Separate: - evaluation strategy (does rule trigger?) - action policy (what do we do if it triggers?)

This separation keeps objects small and teachable.

4. Composition Over Inheritance

Strategies are great as composable objects:

  • a ThresholdStrategy can be wrapped by DebouncePolicy,
  • RetryPolicy can wrap adapters (M05C44).

Favor composition: - small, single-purpose objects, - wired together in the composition root (Module 2).

5. Testing Strategies in Isolation

Strategies are easy to test because they are pure-ish: - input → output - minimal dependencies.

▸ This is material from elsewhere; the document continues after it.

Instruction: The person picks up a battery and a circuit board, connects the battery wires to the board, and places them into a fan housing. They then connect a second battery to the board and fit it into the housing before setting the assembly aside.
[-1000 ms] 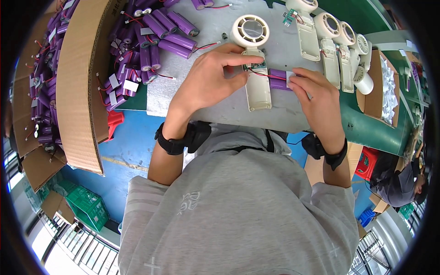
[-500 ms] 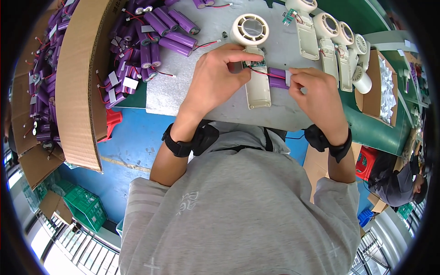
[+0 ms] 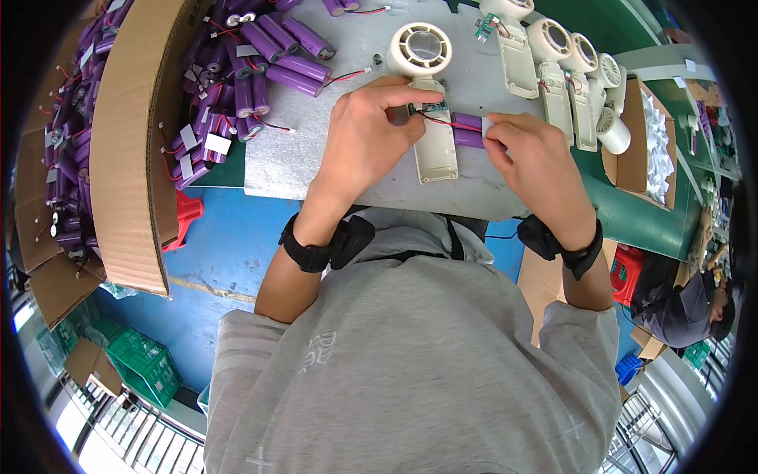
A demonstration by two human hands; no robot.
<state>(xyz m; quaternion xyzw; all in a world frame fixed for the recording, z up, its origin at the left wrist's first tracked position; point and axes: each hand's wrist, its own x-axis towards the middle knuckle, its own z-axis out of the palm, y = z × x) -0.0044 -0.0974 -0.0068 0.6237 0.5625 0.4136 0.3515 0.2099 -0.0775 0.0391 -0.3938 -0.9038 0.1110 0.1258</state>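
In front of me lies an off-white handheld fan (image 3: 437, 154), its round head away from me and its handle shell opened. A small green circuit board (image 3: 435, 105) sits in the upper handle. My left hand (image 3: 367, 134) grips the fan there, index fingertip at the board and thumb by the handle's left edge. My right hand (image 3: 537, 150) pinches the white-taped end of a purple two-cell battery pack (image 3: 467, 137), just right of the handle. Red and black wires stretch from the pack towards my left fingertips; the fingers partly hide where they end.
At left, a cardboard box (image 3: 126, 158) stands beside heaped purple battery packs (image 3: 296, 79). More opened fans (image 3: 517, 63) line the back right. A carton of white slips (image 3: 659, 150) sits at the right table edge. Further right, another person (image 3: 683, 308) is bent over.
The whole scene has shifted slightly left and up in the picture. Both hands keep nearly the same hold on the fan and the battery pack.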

Write small tests per strategy. Then write one integration test proving the orchestrator wires and uses the strategy correctly.

Practical Guidelines

  • Replace if/elif ladders for behavior selection with strategy objects.
  • Keep strategy interfaces small; pass domain types, not raw dicts.
  • Separate evaluation from action policies when decisions differ.
  • Prefer composition (wrappers/decorators) over deep inheritance hierarchies.

Exercises for Mastery

  1. Extract one conditional rule evaluation path into a RuleStrategy implementation with tests.
  2. Add a new rule kind by implementing a new strategy without modifying the orchestrator loop.
  3. Write a policy wrapper that suppresses duplicate alerts within a time window.